The most common misapplication is treating “on-premises” as automatically secure, which occurs when organisations keep identity controls local but fail to harden secrets, logs, and privilege reviews.

Examples and Use Cases

Implementing an on-premises identity boundary rigorously often introduces operational overhead, requiring organisations to weigh sovereignty and control against the cost of maintaining local identity infrastructure.

  • A regulated financial system keeps service account authentication inside its data centre so audit logs remain under internal retention and legal hold requirements.
  • An industrial control environment uses local certificate issuance for machine-to-machine access because internet-reachable identity services are not acceptable for safety-critical workloads.
  • A legacy application integrated with proprietary tooling cannot easily federate to cloud identity, so the team enforces local authorisation rules and rotation processes.
  • An internal AI agent uses an on-premises token broker for tool access so execution rights can be limited to a private network segment.

These patterns are easiest to understand alongside NHI lifecycle and secret hygiene guidance in the Ultimate Guide to NHIs and breach analysis in 52 NHI Breaches Analysis. They also map to the access and authentication concepts described in NIST Cybersecurity Framework 2.0, especially where internal identity services are used to support workload trust.

Why It Matters in NHI Security

On-premises identity boundaries matter because many NHI failures are not caused by the workload itself but by the identity controls around it. When secrets live in code, config files, or CI/CD pipelines, the boundary becomes meaningless if it is not paired with strict storage, rotation, and logging discipline. NHIMG research shows that 96% of organisations store secrets outside secrets managers in vulnerable locations, and 73% of vaults are misconfigured, which means local control does not guarantee local safety.

The security value of this term is operational, not symbolic. A well-run on-premises boundary can reduce external dependency, preserve jurisdictional control, and simplify forensics when identity events must be correlated with internal system logs. Yet it can also create blind spots if teams assume internal means trustworthy. The Top 10 NHI Issues and the Ultimate Guide to NHIs – What are Non-Human Identities both reinforce that visibility, rotation, and offboarding must remain explicit controls, regardless of where the identity boundary sits. Organisationally, the term becomes most relevant after a token leak, audit failure, or service outage forces teams to prove who had access, when it was granted, and whether it was actually revoked.

Standards & Framework Alignment

This section maps relevant standards and security frameworks to the operational risks and controls described in this guidance.

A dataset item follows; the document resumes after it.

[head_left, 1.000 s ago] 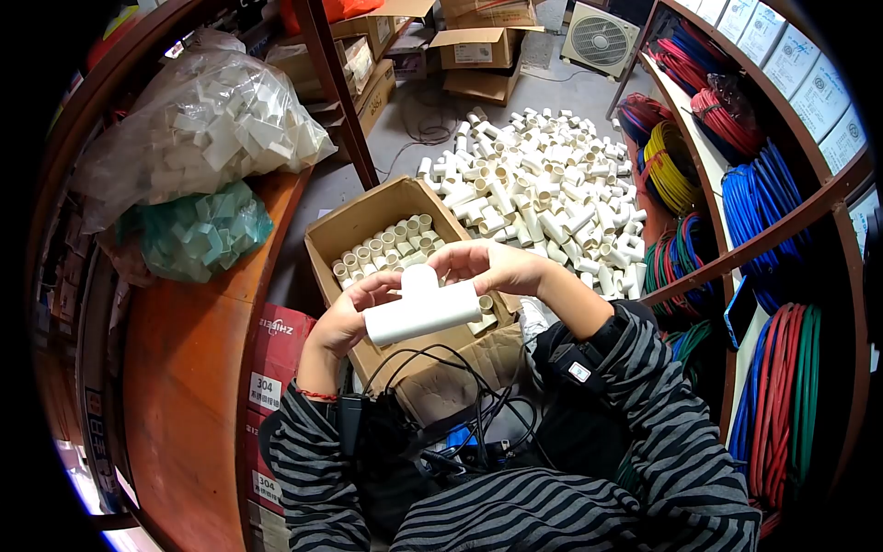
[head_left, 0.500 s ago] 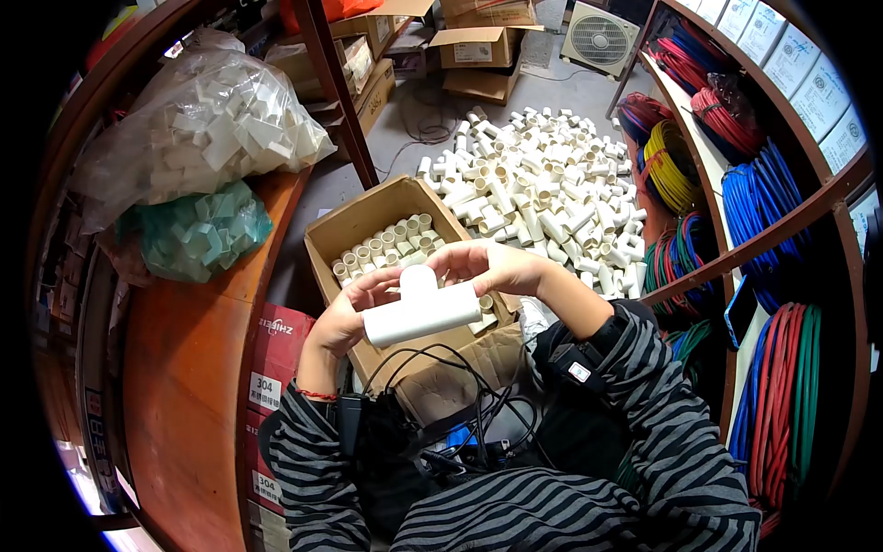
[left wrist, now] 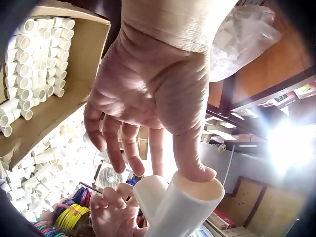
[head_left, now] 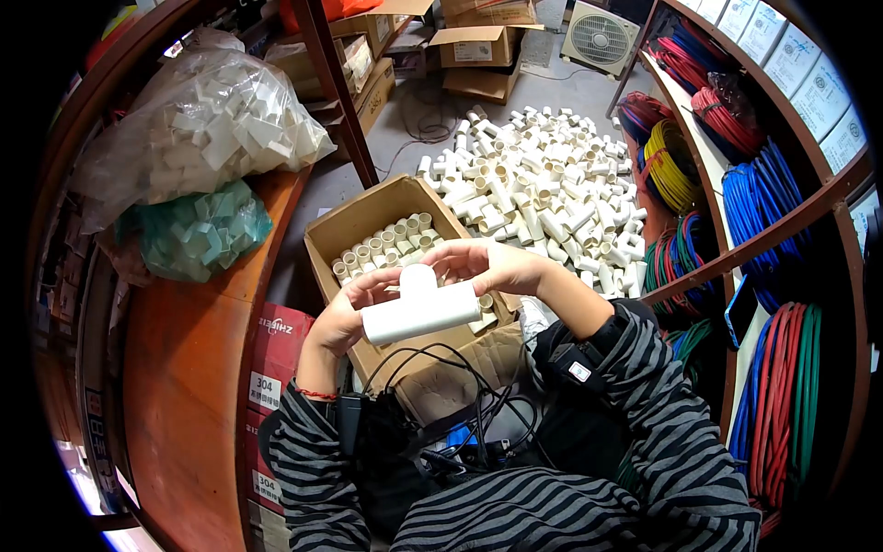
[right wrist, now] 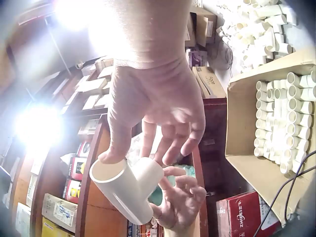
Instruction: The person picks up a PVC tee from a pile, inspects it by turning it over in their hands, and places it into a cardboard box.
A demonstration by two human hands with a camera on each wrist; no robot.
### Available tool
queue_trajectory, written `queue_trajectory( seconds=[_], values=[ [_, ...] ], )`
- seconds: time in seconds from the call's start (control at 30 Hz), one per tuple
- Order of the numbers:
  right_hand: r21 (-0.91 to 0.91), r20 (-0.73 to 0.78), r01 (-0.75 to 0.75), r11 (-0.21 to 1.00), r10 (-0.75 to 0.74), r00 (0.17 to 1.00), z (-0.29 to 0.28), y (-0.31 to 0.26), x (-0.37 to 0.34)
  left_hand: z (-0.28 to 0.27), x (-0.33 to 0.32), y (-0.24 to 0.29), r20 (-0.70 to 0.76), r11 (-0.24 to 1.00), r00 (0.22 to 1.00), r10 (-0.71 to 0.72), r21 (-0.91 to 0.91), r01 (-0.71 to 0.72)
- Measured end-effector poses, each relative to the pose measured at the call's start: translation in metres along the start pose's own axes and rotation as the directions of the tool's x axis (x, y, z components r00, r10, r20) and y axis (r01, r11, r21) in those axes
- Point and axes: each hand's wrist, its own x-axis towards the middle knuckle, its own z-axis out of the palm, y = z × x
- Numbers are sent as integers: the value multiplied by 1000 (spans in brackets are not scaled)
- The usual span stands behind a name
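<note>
Between both hands is a white plastic pipe tee [head_left: 423, 313], its long body crosswise and its short branch pointing away from me in the head view. My left hand [head_left: 342, 320] holds the left end, the thumb over the open rim in the left wrist view and the other fingers extending behind. At the opposite end, my right hand [head_left: 504, 270] grips likewise, its thumb at the rim of the tee [right wrist: 123, 190] in the right wrist view. Below and beyond the hands stands an open cardboard box [head_left: 363, 219] with rows of white fittings [head_left: 391, 241], partly hidden by the hands.
A large heap of loose white fittings [head_left: 543, 198] covers the floor behind the box. Coiled wires [head_left: 768, 212] fill the right shelf. Bagged fittings [head_left: 221, 120] lie on the left wooden shelf [head_left: 189, 368]. Black cables [head_left: 478, 386] hang before my lap.
The tee's left end has shifted very slightly to the left. Both hands keep their hold at its two ends.
</note>
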Motion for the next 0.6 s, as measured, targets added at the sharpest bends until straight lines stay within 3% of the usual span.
queue_trajectory(
  seconds=[0.27, 0.37, 0.6],
  values=[
    [42, -39, -49, 998, 51, 998, 2, 0, 1, -2, 0, -1, 16, 1000, 1000, 6, -6, -5],
    [3, 4, 6, 1000, -7, 1000, 0, 1, 1, -1, 1, -1, 2, 1000, 1000, -3, 1, 3],
    [3, -13, -11, 1000, 11, 1000, 2, -3, -2, 1, 1, 0, -27, 999, 999, -28, 16, 28]
  ],
)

OWASP Non-Human Identity Top 10 address the attack and risk surface, while NIST CSF 2.0 and NIST Zero Trust (SP 800-207) set the governance and control requirements practitioners need to meet.

Framework Control / Reference Relevance
OWASP Non-Human Identity Top 10 NHI-02 Local identity boundaries still depend on secure secret storage and rotation.
NIST CSF 2.0 PR.AC Identity boundaries define how access is granted, verified, and monitored.
NIST Zero Trust (SP 800-207) Zero Trust requires explicit verification even when identities are managed on-premises.

Protect on-prem identities with hardened secret handling, rotation, and revocation controls.